[Records from a data collection]
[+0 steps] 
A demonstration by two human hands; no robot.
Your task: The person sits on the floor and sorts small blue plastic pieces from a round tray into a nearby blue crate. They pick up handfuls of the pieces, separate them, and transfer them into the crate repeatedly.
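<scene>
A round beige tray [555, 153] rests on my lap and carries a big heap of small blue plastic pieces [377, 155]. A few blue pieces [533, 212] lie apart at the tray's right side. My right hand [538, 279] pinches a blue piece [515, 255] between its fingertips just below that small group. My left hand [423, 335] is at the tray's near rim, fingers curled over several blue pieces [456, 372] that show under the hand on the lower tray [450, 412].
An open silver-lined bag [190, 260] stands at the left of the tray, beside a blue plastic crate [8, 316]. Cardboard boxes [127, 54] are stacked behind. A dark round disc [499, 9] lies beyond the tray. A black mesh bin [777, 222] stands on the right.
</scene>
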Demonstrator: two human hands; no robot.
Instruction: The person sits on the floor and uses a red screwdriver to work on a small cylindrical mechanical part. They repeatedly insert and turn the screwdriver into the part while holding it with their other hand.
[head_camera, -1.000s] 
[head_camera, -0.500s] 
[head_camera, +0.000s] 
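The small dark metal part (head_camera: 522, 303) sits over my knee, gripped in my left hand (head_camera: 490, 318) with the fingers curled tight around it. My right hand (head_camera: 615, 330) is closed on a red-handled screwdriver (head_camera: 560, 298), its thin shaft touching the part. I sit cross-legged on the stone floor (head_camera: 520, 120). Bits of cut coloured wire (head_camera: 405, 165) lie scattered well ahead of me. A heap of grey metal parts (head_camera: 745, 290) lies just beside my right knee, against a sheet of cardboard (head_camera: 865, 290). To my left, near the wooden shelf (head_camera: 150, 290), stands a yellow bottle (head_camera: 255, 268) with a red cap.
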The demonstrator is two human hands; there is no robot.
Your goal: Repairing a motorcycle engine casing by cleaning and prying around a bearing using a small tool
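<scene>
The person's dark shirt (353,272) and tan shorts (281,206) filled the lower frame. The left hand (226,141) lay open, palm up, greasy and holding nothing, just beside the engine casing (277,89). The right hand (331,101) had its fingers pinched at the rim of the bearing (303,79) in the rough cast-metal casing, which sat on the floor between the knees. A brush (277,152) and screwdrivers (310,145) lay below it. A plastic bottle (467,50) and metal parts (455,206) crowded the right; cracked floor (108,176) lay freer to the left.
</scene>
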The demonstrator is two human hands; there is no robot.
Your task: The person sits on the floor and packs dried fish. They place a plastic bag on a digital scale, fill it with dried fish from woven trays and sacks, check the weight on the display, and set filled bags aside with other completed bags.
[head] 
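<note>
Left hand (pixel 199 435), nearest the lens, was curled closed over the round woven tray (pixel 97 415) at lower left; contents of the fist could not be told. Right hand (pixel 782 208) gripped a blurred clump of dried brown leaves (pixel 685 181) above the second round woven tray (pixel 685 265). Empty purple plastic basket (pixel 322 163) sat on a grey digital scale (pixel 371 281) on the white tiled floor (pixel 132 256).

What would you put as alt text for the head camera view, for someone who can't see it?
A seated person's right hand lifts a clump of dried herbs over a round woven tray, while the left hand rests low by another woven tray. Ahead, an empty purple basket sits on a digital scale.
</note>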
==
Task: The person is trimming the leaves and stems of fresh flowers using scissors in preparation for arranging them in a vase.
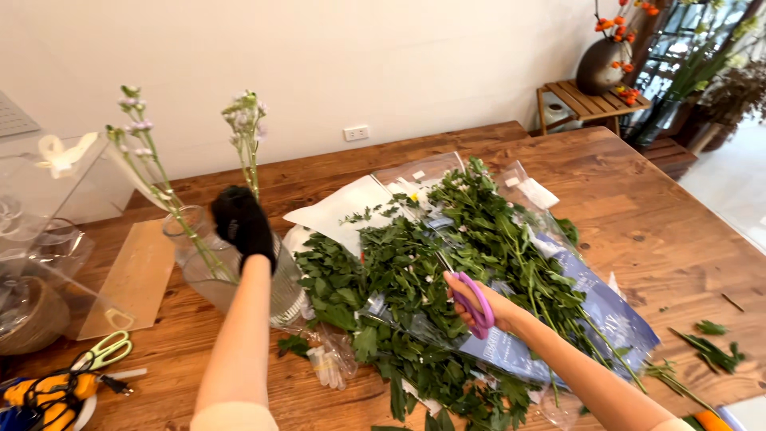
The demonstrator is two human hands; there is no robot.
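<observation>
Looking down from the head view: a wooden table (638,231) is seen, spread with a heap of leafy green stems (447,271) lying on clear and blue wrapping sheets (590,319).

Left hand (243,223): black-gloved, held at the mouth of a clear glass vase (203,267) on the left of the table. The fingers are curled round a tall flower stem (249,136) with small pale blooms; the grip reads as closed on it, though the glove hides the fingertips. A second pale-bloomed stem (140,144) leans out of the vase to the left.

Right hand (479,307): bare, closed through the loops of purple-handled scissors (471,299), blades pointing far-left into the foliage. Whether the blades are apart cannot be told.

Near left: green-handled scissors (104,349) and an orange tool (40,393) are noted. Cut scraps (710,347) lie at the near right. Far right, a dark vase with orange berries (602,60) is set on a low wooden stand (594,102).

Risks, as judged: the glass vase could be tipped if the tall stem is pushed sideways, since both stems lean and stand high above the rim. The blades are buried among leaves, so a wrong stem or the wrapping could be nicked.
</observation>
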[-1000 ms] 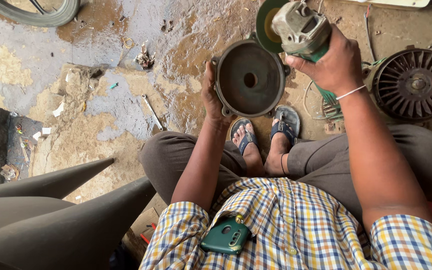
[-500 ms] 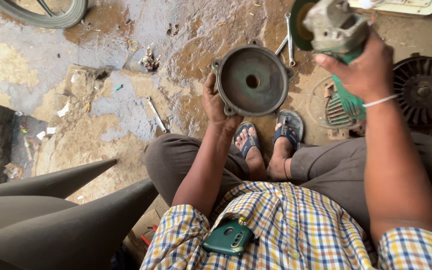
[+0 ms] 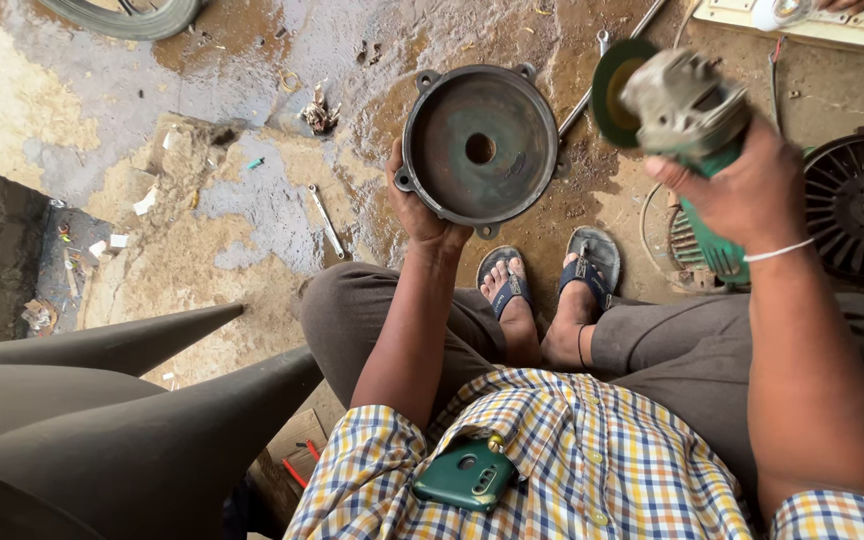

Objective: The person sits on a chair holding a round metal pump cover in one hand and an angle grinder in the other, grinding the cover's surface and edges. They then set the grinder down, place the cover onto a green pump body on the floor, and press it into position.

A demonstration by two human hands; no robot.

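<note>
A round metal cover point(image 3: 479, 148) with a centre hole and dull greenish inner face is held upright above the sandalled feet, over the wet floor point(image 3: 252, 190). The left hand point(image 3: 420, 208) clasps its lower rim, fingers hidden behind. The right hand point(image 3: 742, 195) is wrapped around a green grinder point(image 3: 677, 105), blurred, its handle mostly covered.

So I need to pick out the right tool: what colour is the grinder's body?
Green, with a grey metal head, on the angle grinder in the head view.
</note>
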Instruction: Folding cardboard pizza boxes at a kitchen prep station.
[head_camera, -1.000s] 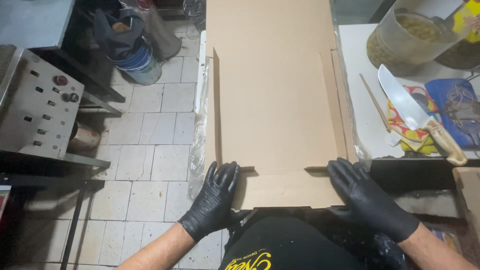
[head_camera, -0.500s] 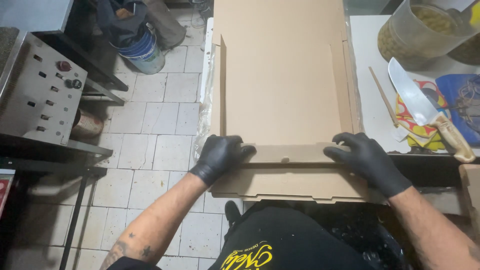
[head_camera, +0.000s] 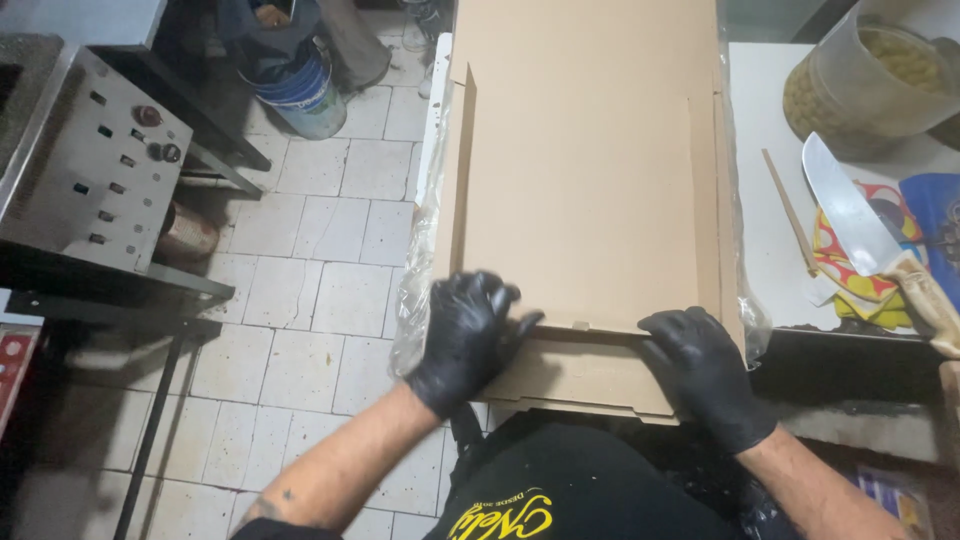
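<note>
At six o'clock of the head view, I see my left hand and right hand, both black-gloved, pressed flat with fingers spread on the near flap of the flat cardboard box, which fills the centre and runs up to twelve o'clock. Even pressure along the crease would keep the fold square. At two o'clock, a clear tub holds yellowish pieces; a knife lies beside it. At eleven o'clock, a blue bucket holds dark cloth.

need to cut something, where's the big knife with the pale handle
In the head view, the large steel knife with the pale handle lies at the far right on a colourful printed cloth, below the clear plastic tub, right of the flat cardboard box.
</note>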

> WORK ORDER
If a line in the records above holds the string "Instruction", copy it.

> OUTPUT
Instruction: The person sits on the floor and uses a red screwdriver to work on a small cylindrical mechanical part. They repeatedly insert and turn the screwdriver into the part while holding it with their other hand.
Instruction: Folding cardboard pizza boxes at a kitchen prep station.

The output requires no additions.